260. Ebrius... supinus: i. e. the drunken, saucy rake, if, on his way home from a tavern, he has had no opportunity of knocking down or abusing any person, (dat pœnas) 'is tortured' within himself, and is as sleepless as Achilles, lamenting the death of his friend Patroclus.

Suetonius and Tacitus inform us, that Nero and Otho were accustomed to go about in this manner and beat every one they met. 263. Ergo... dormire: commentators consider these as the words of Juvenal, interrupting Umbricius, who answers, Quibusdam, &c.

264. Improbus annis: 'presumptuous in consequence of his youth.'

265. Coccina lana: the lana was a short heavy cloak, usually worn by soldiers; but only the rich and noble could afford to wear those, which were dyed in scarlet (coccina).

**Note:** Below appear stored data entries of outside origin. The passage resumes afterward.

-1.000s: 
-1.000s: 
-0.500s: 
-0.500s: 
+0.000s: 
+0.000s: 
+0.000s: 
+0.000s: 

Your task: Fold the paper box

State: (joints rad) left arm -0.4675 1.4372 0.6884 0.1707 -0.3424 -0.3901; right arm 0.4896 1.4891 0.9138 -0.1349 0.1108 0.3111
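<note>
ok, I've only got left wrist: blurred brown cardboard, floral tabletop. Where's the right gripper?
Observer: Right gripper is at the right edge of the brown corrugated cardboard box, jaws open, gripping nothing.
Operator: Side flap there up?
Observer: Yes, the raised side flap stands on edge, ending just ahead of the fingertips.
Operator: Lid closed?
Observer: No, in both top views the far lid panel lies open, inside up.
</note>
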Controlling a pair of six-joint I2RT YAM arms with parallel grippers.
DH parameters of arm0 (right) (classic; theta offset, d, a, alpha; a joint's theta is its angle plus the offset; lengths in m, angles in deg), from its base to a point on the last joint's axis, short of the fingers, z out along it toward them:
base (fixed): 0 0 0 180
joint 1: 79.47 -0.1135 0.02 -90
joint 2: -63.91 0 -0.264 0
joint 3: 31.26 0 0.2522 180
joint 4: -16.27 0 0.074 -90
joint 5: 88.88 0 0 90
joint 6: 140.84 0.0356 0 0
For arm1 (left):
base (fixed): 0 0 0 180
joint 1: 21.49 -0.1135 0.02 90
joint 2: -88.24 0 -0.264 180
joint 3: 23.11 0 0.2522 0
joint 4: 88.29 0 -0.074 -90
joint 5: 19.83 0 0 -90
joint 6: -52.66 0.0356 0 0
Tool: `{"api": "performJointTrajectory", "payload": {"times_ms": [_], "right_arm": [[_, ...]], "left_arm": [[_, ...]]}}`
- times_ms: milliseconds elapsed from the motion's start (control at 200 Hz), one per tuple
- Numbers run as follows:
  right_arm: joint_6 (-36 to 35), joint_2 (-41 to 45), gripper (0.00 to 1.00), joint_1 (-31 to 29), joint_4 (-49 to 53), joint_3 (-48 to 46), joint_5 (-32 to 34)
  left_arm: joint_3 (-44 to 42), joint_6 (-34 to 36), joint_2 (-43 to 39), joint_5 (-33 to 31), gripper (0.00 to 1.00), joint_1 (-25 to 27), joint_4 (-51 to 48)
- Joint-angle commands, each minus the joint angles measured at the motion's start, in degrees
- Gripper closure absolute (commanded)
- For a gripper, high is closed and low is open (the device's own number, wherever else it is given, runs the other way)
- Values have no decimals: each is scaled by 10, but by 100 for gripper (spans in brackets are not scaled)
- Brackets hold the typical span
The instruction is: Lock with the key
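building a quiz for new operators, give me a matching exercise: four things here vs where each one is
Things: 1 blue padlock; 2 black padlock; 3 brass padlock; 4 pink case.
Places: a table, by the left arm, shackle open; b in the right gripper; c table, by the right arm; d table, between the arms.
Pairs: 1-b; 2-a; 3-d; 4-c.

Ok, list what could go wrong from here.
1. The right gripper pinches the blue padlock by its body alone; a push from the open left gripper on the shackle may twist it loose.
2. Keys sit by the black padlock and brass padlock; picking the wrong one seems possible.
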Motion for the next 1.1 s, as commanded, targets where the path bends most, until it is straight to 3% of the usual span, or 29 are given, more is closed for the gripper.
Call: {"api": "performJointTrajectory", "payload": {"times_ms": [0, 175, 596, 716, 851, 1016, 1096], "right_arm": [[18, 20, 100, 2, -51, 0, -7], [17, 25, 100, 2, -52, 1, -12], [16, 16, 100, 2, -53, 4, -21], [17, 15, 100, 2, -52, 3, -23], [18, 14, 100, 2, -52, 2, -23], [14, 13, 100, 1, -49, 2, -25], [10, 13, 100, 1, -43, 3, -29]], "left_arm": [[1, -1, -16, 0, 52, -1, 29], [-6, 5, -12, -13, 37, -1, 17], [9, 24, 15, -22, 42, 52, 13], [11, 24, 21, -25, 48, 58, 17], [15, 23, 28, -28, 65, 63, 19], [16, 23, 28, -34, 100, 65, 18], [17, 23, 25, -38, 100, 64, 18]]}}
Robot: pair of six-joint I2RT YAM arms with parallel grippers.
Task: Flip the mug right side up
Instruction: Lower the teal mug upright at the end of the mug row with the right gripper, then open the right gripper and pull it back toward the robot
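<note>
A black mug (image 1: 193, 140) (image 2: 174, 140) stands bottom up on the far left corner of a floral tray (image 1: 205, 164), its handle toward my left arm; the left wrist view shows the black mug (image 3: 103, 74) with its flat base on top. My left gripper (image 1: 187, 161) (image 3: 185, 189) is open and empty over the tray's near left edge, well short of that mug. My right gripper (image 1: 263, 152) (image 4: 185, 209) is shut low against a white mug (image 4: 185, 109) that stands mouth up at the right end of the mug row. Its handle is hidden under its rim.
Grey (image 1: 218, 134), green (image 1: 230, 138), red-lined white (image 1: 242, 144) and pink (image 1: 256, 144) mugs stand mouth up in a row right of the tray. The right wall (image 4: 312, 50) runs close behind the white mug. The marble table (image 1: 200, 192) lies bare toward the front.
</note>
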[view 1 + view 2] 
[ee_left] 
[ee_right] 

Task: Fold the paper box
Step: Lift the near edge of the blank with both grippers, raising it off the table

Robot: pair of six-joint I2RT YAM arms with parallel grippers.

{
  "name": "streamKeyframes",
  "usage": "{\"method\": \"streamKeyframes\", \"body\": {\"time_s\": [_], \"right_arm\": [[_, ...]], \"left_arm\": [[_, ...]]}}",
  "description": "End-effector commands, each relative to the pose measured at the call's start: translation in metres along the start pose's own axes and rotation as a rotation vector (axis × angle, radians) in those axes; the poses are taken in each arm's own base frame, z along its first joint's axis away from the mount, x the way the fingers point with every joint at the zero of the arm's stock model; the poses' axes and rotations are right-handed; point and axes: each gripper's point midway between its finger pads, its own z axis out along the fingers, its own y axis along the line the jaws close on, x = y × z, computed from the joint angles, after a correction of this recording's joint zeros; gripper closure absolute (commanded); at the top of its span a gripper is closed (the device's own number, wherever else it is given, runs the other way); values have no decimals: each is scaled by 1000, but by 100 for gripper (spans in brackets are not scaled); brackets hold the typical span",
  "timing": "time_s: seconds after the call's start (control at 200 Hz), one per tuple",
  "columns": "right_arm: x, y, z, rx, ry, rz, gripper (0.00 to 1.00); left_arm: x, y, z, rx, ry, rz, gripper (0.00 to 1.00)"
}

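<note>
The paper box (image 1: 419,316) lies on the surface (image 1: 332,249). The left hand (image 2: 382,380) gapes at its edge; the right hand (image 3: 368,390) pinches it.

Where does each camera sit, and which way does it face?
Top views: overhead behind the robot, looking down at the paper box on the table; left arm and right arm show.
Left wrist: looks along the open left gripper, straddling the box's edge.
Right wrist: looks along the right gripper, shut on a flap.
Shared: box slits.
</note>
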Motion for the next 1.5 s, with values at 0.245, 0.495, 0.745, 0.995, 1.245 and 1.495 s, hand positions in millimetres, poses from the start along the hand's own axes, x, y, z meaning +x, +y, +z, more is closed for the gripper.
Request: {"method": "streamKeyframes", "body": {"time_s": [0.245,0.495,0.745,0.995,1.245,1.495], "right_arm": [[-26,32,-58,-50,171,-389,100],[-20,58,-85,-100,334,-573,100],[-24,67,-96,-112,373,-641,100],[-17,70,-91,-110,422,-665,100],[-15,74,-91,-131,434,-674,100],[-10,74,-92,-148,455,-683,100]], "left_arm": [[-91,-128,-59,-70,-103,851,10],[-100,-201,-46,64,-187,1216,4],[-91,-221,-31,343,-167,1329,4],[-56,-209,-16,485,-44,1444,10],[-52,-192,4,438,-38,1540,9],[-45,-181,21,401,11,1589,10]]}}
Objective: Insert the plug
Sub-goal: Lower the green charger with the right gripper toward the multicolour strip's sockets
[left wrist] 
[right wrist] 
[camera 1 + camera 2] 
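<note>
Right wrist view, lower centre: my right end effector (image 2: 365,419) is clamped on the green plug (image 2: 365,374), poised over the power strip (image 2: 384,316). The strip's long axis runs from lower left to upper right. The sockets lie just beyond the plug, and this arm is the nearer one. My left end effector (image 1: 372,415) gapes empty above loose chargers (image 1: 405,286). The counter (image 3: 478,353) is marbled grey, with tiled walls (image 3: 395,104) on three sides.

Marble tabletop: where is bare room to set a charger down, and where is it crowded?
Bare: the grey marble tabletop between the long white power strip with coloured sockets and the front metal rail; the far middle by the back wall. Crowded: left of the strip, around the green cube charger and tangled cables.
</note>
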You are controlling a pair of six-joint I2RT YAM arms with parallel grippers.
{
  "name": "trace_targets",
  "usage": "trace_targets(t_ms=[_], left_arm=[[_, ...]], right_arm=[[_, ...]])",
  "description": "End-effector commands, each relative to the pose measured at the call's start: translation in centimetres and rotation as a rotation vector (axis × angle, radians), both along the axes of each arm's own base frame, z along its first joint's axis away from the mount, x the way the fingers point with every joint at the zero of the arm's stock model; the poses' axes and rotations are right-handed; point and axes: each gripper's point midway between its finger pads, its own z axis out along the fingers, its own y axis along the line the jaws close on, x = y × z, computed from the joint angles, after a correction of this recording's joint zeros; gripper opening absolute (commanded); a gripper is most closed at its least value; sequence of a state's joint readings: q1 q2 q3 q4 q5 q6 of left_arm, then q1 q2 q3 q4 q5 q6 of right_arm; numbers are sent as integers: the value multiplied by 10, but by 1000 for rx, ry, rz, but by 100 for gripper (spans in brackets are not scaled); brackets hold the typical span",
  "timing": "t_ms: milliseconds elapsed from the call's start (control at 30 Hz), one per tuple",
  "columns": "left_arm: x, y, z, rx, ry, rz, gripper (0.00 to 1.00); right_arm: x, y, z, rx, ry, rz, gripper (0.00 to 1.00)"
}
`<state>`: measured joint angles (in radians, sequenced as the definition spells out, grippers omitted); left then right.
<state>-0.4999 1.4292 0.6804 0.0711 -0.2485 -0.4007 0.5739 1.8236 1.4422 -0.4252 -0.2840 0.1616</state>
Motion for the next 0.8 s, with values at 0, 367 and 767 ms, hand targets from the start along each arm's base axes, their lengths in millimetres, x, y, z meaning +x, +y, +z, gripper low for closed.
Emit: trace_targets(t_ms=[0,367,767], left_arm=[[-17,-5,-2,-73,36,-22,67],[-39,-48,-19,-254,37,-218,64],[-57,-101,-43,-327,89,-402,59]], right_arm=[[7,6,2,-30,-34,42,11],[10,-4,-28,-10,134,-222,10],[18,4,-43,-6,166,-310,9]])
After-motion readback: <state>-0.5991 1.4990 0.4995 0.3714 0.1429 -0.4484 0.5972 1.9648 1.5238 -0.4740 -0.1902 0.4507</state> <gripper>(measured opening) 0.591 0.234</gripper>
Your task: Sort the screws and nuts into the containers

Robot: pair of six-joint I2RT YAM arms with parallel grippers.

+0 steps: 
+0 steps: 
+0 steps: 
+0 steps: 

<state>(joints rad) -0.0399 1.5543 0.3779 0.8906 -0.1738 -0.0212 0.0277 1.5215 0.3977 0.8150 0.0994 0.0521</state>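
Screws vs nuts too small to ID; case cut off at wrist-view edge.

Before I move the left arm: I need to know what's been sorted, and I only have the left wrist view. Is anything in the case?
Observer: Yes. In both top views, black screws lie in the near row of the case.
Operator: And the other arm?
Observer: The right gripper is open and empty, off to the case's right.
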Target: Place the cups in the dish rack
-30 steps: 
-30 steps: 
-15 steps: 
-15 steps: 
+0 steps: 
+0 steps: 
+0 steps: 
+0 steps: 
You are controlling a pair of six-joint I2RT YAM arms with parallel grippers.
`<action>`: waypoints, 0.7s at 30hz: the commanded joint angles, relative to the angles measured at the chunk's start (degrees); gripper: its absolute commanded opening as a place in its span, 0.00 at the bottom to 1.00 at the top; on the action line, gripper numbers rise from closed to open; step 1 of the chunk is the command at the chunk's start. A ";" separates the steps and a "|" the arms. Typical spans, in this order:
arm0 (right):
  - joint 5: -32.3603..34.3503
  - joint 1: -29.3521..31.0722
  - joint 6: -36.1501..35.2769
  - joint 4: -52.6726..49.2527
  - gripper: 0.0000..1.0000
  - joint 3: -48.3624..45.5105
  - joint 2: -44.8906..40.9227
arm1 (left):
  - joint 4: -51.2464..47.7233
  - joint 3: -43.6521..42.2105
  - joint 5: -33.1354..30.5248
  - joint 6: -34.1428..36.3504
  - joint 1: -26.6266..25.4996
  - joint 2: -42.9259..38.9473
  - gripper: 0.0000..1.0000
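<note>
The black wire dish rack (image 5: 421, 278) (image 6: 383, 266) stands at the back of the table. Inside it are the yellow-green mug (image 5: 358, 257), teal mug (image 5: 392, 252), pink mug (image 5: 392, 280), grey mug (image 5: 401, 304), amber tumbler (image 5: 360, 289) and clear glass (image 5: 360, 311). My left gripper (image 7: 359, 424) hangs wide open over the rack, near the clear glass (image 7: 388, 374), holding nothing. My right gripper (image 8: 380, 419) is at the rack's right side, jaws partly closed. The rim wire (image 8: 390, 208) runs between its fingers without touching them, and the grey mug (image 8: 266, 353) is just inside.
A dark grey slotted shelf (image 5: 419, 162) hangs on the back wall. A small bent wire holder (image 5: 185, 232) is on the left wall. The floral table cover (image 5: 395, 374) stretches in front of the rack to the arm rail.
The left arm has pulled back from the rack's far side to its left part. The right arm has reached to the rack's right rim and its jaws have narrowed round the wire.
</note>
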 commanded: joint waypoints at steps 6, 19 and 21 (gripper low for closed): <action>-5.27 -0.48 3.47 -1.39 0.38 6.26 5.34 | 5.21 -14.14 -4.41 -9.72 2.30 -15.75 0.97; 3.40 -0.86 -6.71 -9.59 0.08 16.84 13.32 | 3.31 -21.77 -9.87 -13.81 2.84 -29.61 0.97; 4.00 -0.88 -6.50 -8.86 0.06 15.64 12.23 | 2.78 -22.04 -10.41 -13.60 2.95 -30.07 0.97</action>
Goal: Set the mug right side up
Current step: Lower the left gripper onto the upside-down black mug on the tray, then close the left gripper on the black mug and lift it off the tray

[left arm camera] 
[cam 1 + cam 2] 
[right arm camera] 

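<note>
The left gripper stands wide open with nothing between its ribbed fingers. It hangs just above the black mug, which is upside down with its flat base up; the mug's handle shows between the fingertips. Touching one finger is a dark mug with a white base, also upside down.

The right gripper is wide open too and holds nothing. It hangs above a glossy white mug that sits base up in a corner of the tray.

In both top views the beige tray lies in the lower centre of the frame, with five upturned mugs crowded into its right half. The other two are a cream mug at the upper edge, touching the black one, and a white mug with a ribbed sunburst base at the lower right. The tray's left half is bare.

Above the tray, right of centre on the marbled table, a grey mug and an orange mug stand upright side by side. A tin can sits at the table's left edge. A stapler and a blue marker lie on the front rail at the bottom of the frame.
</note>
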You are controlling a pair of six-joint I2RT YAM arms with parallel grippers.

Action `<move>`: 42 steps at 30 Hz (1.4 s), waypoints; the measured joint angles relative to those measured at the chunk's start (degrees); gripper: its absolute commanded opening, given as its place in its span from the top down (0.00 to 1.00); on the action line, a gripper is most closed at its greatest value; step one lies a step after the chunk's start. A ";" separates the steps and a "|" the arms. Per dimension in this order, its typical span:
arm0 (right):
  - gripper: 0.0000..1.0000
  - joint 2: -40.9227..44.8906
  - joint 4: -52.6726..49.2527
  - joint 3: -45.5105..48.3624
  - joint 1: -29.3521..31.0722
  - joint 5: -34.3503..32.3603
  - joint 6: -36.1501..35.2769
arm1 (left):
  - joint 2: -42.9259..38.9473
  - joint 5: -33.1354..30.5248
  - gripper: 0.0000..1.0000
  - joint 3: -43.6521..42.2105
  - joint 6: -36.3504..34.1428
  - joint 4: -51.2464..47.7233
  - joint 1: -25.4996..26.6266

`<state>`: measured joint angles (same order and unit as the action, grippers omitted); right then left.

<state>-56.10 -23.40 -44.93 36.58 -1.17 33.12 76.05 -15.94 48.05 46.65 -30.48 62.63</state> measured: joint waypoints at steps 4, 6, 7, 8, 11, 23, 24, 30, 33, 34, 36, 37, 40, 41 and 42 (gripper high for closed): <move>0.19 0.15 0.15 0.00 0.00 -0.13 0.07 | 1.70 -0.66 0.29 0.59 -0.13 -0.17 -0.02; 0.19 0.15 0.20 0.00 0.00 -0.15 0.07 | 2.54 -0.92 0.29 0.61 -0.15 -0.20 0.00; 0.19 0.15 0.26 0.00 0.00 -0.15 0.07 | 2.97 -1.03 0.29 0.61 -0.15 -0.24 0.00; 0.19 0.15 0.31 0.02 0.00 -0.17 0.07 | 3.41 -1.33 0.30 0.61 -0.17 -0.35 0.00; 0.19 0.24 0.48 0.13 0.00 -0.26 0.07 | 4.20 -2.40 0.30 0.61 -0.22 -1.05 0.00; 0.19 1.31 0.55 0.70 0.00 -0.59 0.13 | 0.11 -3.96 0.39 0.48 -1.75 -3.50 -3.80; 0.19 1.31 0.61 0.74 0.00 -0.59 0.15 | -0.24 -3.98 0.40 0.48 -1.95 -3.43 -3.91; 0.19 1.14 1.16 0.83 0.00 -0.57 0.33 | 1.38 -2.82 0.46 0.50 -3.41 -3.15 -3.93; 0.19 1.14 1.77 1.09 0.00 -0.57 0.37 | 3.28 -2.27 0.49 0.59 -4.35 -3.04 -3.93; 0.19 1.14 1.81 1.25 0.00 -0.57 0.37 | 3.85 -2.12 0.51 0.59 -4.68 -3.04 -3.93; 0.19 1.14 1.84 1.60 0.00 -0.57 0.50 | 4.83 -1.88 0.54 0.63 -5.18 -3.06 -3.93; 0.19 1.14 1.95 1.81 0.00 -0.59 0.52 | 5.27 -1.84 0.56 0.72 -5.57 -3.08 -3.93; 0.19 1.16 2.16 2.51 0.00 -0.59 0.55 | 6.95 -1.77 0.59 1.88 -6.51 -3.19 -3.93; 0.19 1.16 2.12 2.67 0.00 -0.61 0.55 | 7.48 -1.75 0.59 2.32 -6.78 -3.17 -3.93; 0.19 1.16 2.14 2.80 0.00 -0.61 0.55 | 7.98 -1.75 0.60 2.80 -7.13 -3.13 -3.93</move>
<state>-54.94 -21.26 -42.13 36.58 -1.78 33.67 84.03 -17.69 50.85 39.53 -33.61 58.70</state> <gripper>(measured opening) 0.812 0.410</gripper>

267. Multum... flammarum: the rich were usually attended through the streets at night by servants carrying flambeaus.— Aenea lampas: a lamp of Corinthian brass,' very costly and usually carried before tribunes and opulent persons.-This line is thus scanned:

Mültûm præterě | à flām | mārūm | ēt à | éněă | lămpās; in flammarum, the last syllable is preserved from elision.

268. Luna: 'the light of the moon.'-Deducere: sc. domum. 269. Filum: 'the wick,' which was usually covered with wax. 270. Contemnit: this wanton fellow holds me in the utmost contempt, as being a poor man and weaker than himself; but he is very cautious how he attacks the rich and powerful.—Cognosce proemia: 'hear then the prelude.'

274. Fortior: 'stronger.'-Cujus aceto: whose sour wine have you been drinking ?-Others understand vinegar poured on the beans instead of oil.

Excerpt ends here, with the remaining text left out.